Farm Bills: who gains and who loses

  • 27 September, 2020

  • 8 Min Read

Farm Bills: who gains and who loses

Context:

  • Farmers have taken to the streets, protesting against three Bills on agriculture market reforms that were passed by Parliament.

What are the three Bills?

  • The Farmers’ Produce Trade and Commerce (Promotion and Facilitation) Bill, 2020, allows farmers to sell their harvest outside the notified Agricultural Produce Market Committee (APMC) mandis without paying any State taxes or fees.
  • The Farmers (Empowerment and Protection) Agreement on Price Assurance and Farm Services Bill, 2020, facilitates contract farming and direct marketing.
  • The Essential Commodities (Amendment) Bill, 2020, deregulates the production, storage, movement and sale of several major foodstuffs, including cereals, pulses, edible oils and onion, except in the case of extraordinary circumstances.

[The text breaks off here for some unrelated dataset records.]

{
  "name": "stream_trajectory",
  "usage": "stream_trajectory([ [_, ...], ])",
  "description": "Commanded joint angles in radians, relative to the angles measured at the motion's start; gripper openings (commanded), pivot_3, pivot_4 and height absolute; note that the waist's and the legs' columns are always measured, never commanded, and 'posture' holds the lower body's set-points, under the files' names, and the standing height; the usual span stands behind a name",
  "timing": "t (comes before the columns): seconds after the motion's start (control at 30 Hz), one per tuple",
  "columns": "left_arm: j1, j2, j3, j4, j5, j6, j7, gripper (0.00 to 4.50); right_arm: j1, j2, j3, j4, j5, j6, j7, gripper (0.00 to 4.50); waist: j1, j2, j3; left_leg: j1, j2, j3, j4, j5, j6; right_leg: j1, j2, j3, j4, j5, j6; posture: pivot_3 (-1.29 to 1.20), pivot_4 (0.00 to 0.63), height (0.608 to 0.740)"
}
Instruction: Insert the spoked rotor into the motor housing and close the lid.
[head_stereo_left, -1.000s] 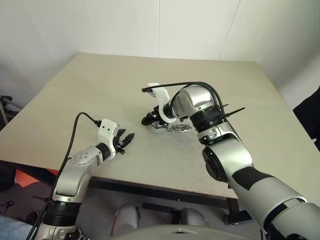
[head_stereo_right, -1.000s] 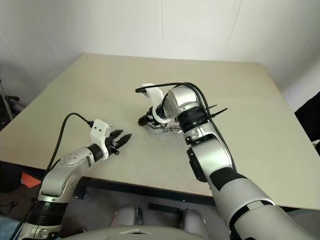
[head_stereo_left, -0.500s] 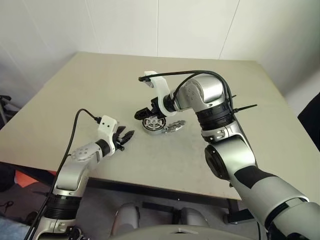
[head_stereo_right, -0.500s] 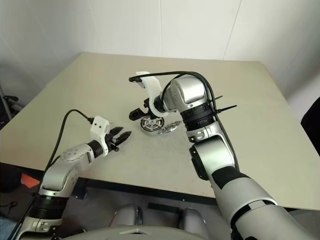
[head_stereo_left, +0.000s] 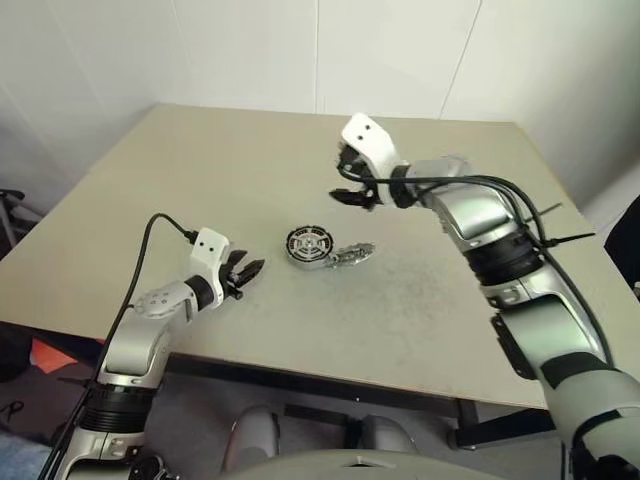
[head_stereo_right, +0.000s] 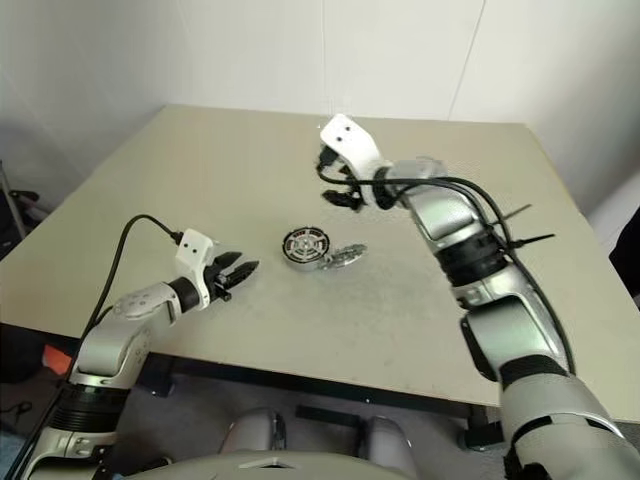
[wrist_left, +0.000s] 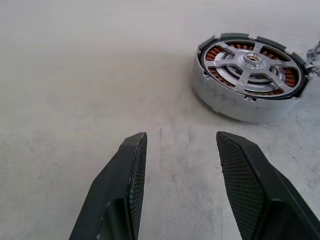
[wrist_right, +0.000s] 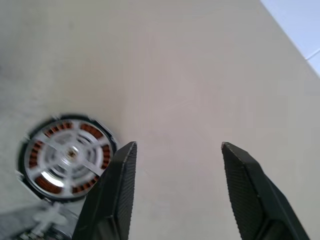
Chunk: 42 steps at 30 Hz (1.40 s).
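Observation:
The motor housing (head_stereo_left: 309, 247) lies near the middle of the table (head_stereo_left: 200, 180). The spoked rotor (wrist_left: 251, 60) sits inside it, silver spokes over copper windings. The lid (head_stereo_left: 351, 254) lies flat against the housing's right side, swung open. My right gripper (head_stereo_left: 352, 197) hovers above and behind the housing, to its right, open with nothing between its fingers (wrist_right: 120, 175). My left gripper (head_stereo_left: 255, 270) rests low just left of the housing and points at it. It is open and empty, apart from the housing's wall (wrist_left: 235, 107).
The beige table top is bare around the housing. White walls stand behind the table's far edge (head_stereo_left: 330, 115), and the near edge (head_stereo_left: 330, 385) runs below my arms.
My right gripper has lifted off the housing and swung up, back and to the right, uncovering the rotor seated in the housing. The left arm has kept still.

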Motion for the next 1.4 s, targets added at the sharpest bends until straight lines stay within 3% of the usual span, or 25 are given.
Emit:
stream_trajectory([
  [0.03, -0.015, 0.012, 0.022, -0.018, -0.006, -0.019, -0.011, 2.33, 0.042, -0.063, 0.023, -0.022, -0.091, -0.138, 0.025, 1.73, -0.001, 0.000, 0.000, -0.001, 0.000, 0.000, 0.001, 0.000, 0.000, 0.000, 0.000, 0.000, 0.000, 0.000, 0.000, 0.00, 0.000, 0.740],
  [0.13, -0.021, 0.019, 0.024, -0.012, -0.003, -0.021, -0.019, 2.33, 0.095, -0.113, 0.027, -0.044, -0.132, -0.170, 0.059, 0.72, -0.007, 0.000, 0.000, -0.003, 0.000, 0.000, 0.001, 0.000, 0.001, -0.001, 0.000, 0.000, 0.001, 0.000, 0.000, 0.00, 0.000, 0.740],
  [0.4, -0.032, 0.031, 0.030, -0.002, -0.006, -0.015, -0.038, 2.33, 0.245, -0.212, 0.023, -0.136, -0.182, -0.213, 0.182, 0.72, -0.004, 0.000, 0.000, -0.002, 0.001, 0.000, 0.003, -0.002, 0.005, 0.000, 0.000, 0.000, 0.000, 0.000, 0.000, 0.00, 0.000, 0.740],
  [0.53, -0.035, 0.032, 0.031, 0.002, -0.005, -0.015, -0.041, 2.33, 0.319, -0.242, 0.008, -0.240, -0.149, -0.202, 0.269, 0.01, -0.003, 0.000, 0.000, -0.002, 0.001, 0.000, 0.004, -0.003, 0.007, 0.001, 0.000, 0.000, 0.001, 0.000, -0.001, 0.00, 0.000, 0.740],
  [0.77, -0.041, 0.028, 0.027, 0.005, -0.001, -0.015, -0.038, 2.33, 0.365, -0.219, 0.002, -0.362, -0.104, -0.175, 0.352, 0.01, -0.003, 0.000, 0.000, -0.001, 0.001, 0.000, 0.005, -0.003, 0.008, 0.002, 0.000, 0.000, 0.001, 0.000, 0.000, 0.00, 0.000, 0.740],
  [1.1, -0.032, 0.022, 0.036, -0.008, -0.004, -0.014, -0.024, 2.33, 0.234, -0.026, -0.024, -0.351, -0.048, 0.006, 0.294, 0.01, -0.005, 0.000, 0.000, 0.002, 0.002, 0.000, 0.006, -0.003, 0.008, 0.002, 0.001, 0.000, 0.003, 0.001, -0.002, 0.00, 0.000, 0.740],
  [1.4, -0.013, 0.020, 0.033, -0.032, -0.003, -0.011, -0.014, 2.33, 0.141, 0.072, 0.009, -0.287, -0.048, -0.009, 0.261, 0.01, -0.005, 0.000, 0.000, 0.003, 0.002, 0.000, 0.006, -0.003, 0.008, 0.002, 0.001, 0.000, 0.003, 0.001, -0.002, 0.00, 0.000, 0.740],
])
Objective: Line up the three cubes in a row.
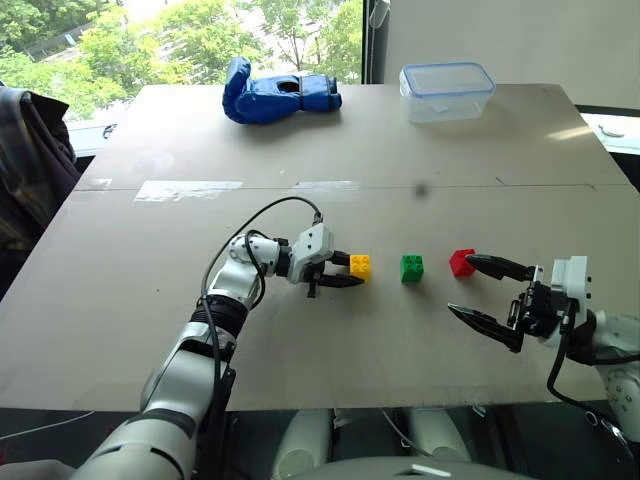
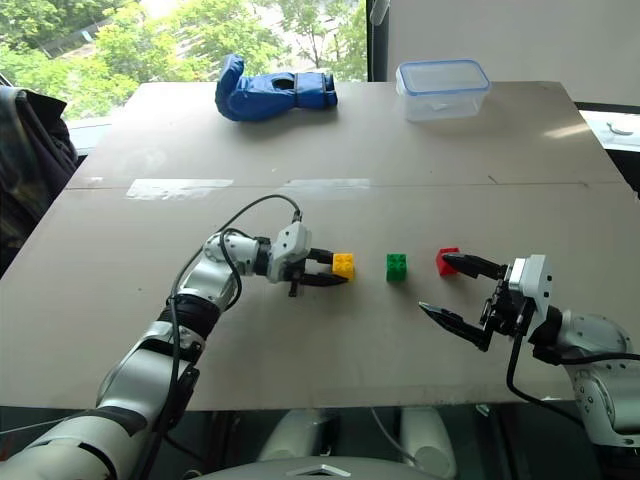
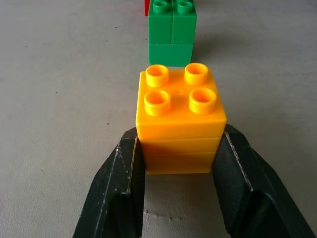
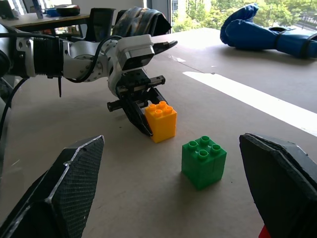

Will farmers get minimum support price?

  • Farmers opine that, minimum support prices (MSP), are threatened by the new laws.
  • MSPs are the pre-set rates at which the Central government purchases produce from farmers, regardless of market rates.
  • They are declared for 23 crops at the beginning of each sowing season.
  • Centre only purchases paddy, wheat and select pulses in large quantities, and only 6% of farmers actually sell their crops at MSP rates, according to the 2015 Shanta Kumar Committee’s report using National Sample Survey data.
  • None of these recently passed bills directly impinge upon the MSP regime.
  • It is feared by the farmers that encouraging tax-free private trade outside the APMC mandis will make these notified markets unviable, which could lead to a reduction in government procurement itself.
  • Because most government procurement centres in Punjab, Haryana and a few other States are located within the notified APMC mandis.
  • Farmers are also demanding that MSPs be made universal, within mandis and outside, so that all buyers government or private will have to use these rates as a floor price below which sales cannot be made.

Issues

  • One of the major concerns raised is that, since agriculture falls in the State list, Centre should not be making legislation on this subject.
  • They are concerned about the loss of revenue from mandi taxes and fees.
  • Some economists state that both Punjab and Rajasthan are considering to expand the bounds of their APMC mandi yards to ensure that they can continue collecting taxes on all agricultural trade within their State’s borders.
  • Paddy farming has received a major boost with procurement at MSPs and farmers fear their newly assured incomes are at stake.

Way forward

  • The government opines that the new laws will provide farmers with more choice, with competition leading to better prices, as well as ushering in a surge of private investment in agricultural marketing, processing and infrastructure.
  • With only 7,000 APMC markets operating across India, the majority of agricultural marketing already happens outside the mandi network.
  • States like Bihar, Kerala and Manipur do not follow the APMC system.
  • However, most private buyers are currently small traders at local mandis.
  • The removal of stock limits and facilitation of bulk purchase and storage through the amendment to the Essential Commodities Act could bring large corporate players into the agriculture space.
  • Although corporates will bring much-needed investment, they could also distort the playing field, as small farmers might not be able to match them in bargaining power.